**Assigned task:** In your copy of the listing below, reproduce each word exactly and include no pictures.

**Records for the exercise:**
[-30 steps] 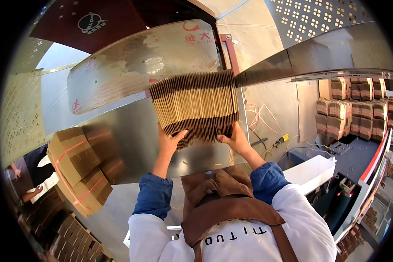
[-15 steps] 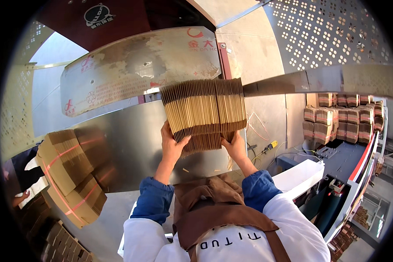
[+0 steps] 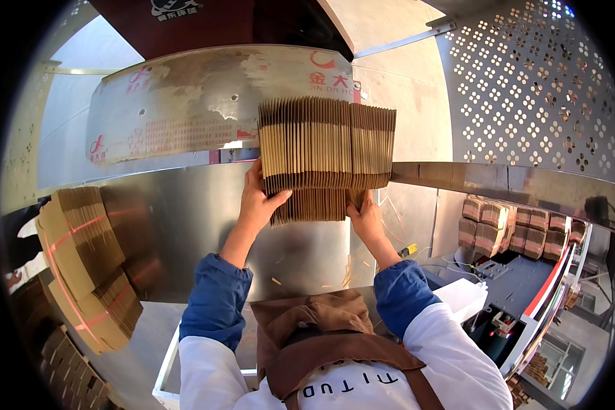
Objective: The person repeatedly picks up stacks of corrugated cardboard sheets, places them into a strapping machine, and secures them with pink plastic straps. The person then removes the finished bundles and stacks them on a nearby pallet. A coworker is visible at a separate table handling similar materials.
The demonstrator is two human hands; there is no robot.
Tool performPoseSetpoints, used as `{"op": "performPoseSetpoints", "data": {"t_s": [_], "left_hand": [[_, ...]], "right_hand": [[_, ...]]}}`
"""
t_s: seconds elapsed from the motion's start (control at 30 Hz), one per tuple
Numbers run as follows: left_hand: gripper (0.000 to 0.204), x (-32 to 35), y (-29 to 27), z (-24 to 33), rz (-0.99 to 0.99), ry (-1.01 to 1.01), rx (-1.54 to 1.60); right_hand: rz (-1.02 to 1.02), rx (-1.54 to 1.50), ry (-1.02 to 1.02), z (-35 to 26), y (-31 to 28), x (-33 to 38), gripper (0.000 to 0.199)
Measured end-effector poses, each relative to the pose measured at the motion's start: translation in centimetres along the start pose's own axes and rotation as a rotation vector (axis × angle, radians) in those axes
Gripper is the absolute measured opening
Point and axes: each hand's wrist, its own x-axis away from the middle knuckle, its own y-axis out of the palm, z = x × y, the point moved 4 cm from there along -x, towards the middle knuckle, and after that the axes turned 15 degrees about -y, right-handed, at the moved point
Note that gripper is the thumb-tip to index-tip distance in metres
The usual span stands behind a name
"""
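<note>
Between my two hands stands a thick stack of folded brown cardboard pieces (image 3: 314,147), set on edge side by side like pages. A thin gap splits it into a wide left part and a narrower right part. My left hand (image 3: 258,199) is closed on its lower left corner, thumb along the near face. Gripping the lower right end is my right hand (image 3: 365,213), its fingers partly hidden by the cardboard. The stack is above the far part of a shiny metal table (image 3: 205,225); whether it touches the metal I cannot tell.
Strapped cardboard bundles (image 3: 92,266) stand on the table's left end. A worn metal panel (image 3: 178,102) rises behind, with a perforated guard (image 3: 519,89) at upper right. More strapped bundles (image 3: 492,222) sit on a conveyor (image 3: 526,273) at right. Small cardboard scraps (image 3: 276,281) lie nearby.
Both hands stay on the cardboard stack, which now sits slightly higher in view and looks straighter. The whole view has shifted and turned a little.
</note>
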Motion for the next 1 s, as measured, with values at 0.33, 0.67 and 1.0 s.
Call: {"op": "performPoseSetpoints", "data": {"t_s": [0.33, 0.67, 1.0], "left_hand": [[0.089, -0.5, 0.8, -1.8, 0.109, 0.038, 0.132], [0.089, 0.2, 0.5, -0.2, 0.087, 0.03, 0.011], [0.088, -0.4, 1.0, -0.9, 0.057, -0.017, -0.025]], "right_hand": [[-0.038, 0.055, -0.011, -0.5, -0.3, -1.1, 0.051], [-0.052, 0.025, -0.109, -0.9, -0.6, -0.7, 0.047], [-0.073, 0.027, -0.126, 0.0, -0.2, -0.8, 0.06]]}}
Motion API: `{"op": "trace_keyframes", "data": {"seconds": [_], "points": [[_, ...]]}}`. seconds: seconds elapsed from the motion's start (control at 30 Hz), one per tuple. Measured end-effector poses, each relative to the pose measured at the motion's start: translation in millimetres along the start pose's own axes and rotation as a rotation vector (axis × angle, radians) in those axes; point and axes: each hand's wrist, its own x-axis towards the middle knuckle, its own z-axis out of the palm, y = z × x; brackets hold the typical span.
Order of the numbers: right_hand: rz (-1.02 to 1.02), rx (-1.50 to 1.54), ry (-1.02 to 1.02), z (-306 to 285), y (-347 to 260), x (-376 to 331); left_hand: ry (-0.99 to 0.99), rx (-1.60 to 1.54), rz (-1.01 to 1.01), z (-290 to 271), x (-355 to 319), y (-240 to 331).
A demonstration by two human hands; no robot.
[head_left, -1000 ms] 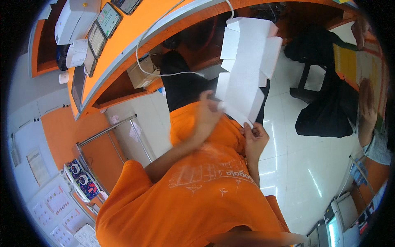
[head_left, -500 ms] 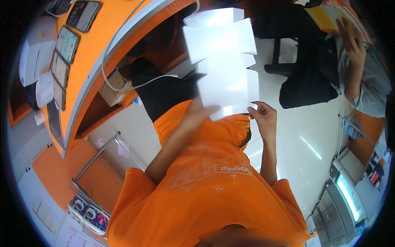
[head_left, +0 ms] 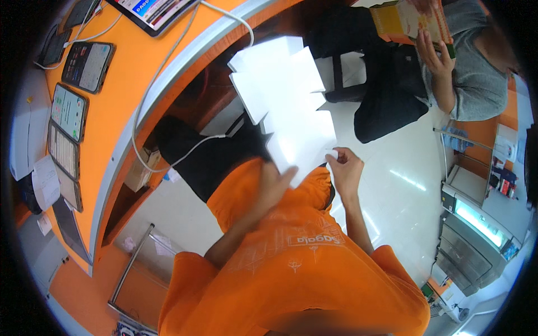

**Written response:**
[-30 steps] 
[-15 steps] 
[+0 steps] 
Objective: The person repeatedly picks up stacks of corrugated cardboard sheets, places them into a strapping machine, and secures them with pink plastic straps. The person then removes the finished bundles and stacks them on a nearby pallet. A coworker is visible at a separate table handling similar materials.
The demonstrator is two human hands; there is no robot.
Tool performPoseSetpoints, used as `{"op": "performPoseSetpoints", "data": {"t_s": [_], "left_hand": [[_, ...]], "right_hand": [[_, ...]]}}`
"""
t_s: seconds elapsed from the motion's start (control at 30 Hz), one per tuple
Numbers run as follows: left_hand: gripper (0.000 to 0.204), x (-32 to 35), y (-29 to 27), z (-24 to 33), rz (-0.99 to 0.99), ry (-1.01 to 1.01), rx (-1.54 to 1.60); right_hand: rz (-1.02 to 1.02), rx (-1.54 to 1.50), ry (-1.02 to 1.02), z (-35 to 26), y (-31 to 28), x (-33 to 38), gripper (0.000 to 0.199)
Measured end-effector poses, each relative to the pose measured at the motion's start: translation in centimetres along the start pose's own axes and rotation as a rotation vector (axis × angle, radians) in those axes
Gripper is the absolute measured opening
Point and axes: each hand's wrist, its own x-axis away from the middle knuckle, its own y-axis out of the palm, z = x × y, the point moved 4 cm from there along -x, towards the middle knuckle, and after that the axes turned 15 degrees about -y, right-handed, at the moved point
Note that gripper is the thumb-tip to index-tip distance in metres
The usual span stands behind a name
"""
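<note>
Between my two hands stands a thick stack of folded brown cardboard pieces (image 3: 314,147), set on edge side by side like pages. A thin gap splits it into a wide left part and a narrower right part. My left hand (image 3: 258,199) is closed on its lower left corner, thumb along the near face. Gripping the lower right end is my right hand (image 3: 365,213), its fingers partly hidden by the cardboard. The stack is above the far part of a shiny metal table (image 3: 205,225); whether it touches the metal I cannot tell.
Strapped cardboard bundles (image 3: 92,266) stand on the table's left end. A worn metal panel (image 3: 178,102) rises behind, with a perforated guard (image 3: 519,89) at upper right. More strapped bundles (image 3: 492,222) sit on a conveyor (image 3: 526,273) at right. Small cardboard scraps (image 3: 276,281) lie nearby.
Both hands stay on the cardboard stack, which now sits slightly higher in view and looks straighter. The whole view has shifted and turned a little.
</note>
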Motion for the next 1 s, as measured, with values at 0.33, 0.67 and 1.0 s.
Call: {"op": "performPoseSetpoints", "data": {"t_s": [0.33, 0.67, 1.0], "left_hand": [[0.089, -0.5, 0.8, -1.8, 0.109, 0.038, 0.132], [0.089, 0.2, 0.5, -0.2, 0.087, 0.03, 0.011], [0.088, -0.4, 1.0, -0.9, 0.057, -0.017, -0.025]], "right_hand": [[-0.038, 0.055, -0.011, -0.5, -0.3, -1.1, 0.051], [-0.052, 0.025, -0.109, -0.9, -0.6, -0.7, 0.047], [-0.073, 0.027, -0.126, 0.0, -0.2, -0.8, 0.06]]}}
Motion API: `{"op": "trace_keyframes", "data": {"seconds": [_], "points": [[_, ...]]}}`. seconds: seconds elapsed from the motion's start (control at 30 Hz), one per tuple. Measured end-effector poses, each relative to the pose measured at the motion's start: translation in millimetres along the start pose's own axes and rotation as a rotation vector (axis × angle, radians) in those axes; point and axes: each hand's wrist, its own x-axis towards the middle knuckle, its own z-axis out of the palm, y = z × x; brackets hold the typical span.
Order of the numbers: right_hand: rz (-1.02 to 1.02), rx (-1.50 to 1.54), ry (-1.02 to 1.02), z (-306 to 285), y (-347 to 260), x (-376 to 331); left_hand: ry (-0.99 to 0.99), rx (-1.60 to 1.54), rz (-1.01 to 1.01), z (-290 to 271), x (-355 to 319), y (-240 to 331).
A demonstration by two human hands; no robot.
[head_left, -1000 ms] 
[head_left, -500 ms] 
[head_left, +0 ms] 

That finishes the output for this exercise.